19.5.17

The Uzbekistani authorities should accept responsibility for the death of Uzbek lawyer Polina Braunerg.

Association for Human Rights in Central Asia - AHRCA is deeply saddened at the news that human rights lawyer Polina Braunerg died today, on 19 May 2017, in hospital, seven days after being admitted to hospital after suffering a stroke.

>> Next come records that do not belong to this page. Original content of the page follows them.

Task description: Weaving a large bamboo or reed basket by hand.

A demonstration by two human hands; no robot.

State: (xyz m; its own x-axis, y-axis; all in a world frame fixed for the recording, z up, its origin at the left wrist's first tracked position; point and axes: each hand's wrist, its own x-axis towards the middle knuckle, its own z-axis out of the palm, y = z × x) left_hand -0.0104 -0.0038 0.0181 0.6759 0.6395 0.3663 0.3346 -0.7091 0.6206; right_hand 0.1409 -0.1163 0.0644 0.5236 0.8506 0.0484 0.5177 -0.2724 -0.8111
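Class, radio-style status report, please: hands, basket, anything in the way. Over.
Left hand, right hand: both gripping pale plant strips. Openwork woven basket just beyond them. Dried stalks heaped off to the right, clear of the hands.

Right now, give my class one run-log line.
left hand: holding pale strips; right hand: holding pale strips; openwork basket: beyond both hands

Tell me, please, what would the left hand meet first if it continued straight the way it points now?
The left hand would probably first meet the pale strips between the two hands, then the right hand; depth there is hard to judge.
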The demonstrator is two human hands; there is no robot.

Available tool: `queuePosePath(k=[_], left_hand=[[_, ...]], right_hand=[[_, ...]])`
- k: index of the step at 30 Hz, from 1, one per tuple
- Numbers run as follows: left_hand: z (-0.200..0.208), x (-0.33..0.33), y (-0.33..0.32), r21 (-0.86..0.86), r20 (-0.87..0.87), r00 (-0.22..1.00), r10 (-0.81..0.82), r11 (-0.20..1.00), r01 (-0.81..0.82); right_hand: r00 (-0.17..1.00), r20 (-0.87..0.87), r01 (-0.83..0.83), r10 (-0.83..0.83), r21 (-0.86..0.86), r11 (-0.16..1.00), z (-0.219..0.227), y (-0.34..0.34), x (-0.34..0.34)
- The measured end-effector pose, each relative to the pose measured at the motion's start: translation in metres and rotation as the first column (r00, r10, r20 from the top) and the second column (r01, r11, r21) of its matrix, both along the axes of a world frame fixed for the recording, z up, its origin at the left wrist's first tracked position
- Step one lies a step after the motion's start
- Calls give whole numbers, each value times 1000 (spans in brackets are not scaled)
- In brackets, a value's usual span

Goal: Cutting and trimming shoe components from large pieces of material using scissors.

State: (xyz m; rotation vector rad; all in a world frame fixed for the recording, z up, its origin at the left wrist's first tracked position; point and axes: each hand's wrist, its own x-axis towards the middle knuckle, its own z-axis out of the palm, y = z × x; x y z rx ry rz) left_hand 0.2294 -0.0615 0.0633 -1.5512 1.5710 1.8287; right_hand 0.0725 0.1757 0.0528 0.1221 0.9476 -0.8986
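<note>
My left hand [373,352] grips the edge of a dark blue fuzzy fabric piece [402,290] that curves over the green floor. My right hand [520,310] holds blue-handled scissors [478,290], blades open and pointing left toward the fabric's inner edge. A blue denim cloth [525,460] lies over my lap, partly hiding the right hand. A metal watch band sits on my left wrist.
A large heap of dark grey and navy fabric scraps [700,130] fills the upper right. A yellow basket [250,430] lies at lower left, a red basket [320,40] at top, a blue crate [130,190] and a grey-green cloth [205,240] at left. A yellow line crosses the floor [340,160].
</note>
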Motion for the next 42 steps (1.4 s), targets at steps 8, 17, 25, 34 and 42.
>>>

The Uzbek authorities’ refusal to give Braunerg permission to leave the country undoubtedly played a role in the deterioration of her health as she was in need of urgent medical examination and treatment abroad. Over the last three years Braunerg applied several times to the Ministry of Internal Affairs for an “exit visa”, permit to exit the country given for two years, a practice inherited by the Karimov regime from the totalitarian past. But her requests were refused without explanation. Polina Braunerg complained to the Prosecutor’s office but in July 2016 her passport was returned to her and the authorities’ threatened her with arrest if she did not write a statement officially withdrawing her application for an exit visa.

In February 2017, under President Shavkat Mirziyoyev Polina Braunerg again applied for an exit visa but did not get a positive response.  Had Polina been allowed to travel for medical treatment it is possible that she would be with us today and able to continue her important work.

Polina BRAUNERG was born on 11 October 1948 in Kazakhstan.  She studied law and then moved back to Uzbekistan and worked for three years as an investigator in the police department in Almalyk before pending the next 40 years working as a lawyer.  Polina was one of the first human rights lawyers in Uzbekistan to support the initiative to abolish the death penalty in Uzbekistan.

In 2002, she met with the UN Special Rapporteur on Torture Theo van Boven during his official visit to Uzbekistan, and briefed him on cases of her clients who included victims of torture, forced sterilization and contemporary forms of slavery, political prisoners, persecuted human rights defenders and independent journalists.  Even when her personal safety was at risk, she raised issues of human rights violations in Uzbekistan and provided invaluable information to international human rights bodies. Polina represented several well-known civil society activists who were subjected to political repression, including imprisoned human rights activists Fakhriddin Tillayev and Nuraddin Djumaniyazov, as well as former political prisoners Murad Djuraev and Muhammad Bejhanov.

She continued her human rights work, despite the difficult conditions in Uzbekistan, where she was often subjected to harassment by the authorities because of her professional activities, as they attempted to isolate her from the outside world, three times refusing her permission to travel to attend the OSCE Human Dimension civil society conference from 2014 to 2016.  The ban on Polina Braunerg going abroad for treatment, her isolation, persecution and the pressure on her by law enforcement agencies led to a serious deterioration in her health.

The pressure exerted by the Uzbekistani authorities on citizens who dare to speak out about human rights abuses, including the shameful practice of restricting freedom of movement, has regrettably not noticeably changed since President Shavkat Mirziyoyev came to power.

Association for Human Rights in Central Asia - AHRCA extends its deepest sympathies to Polina Braunerg‘s relatives, colleagues and friends.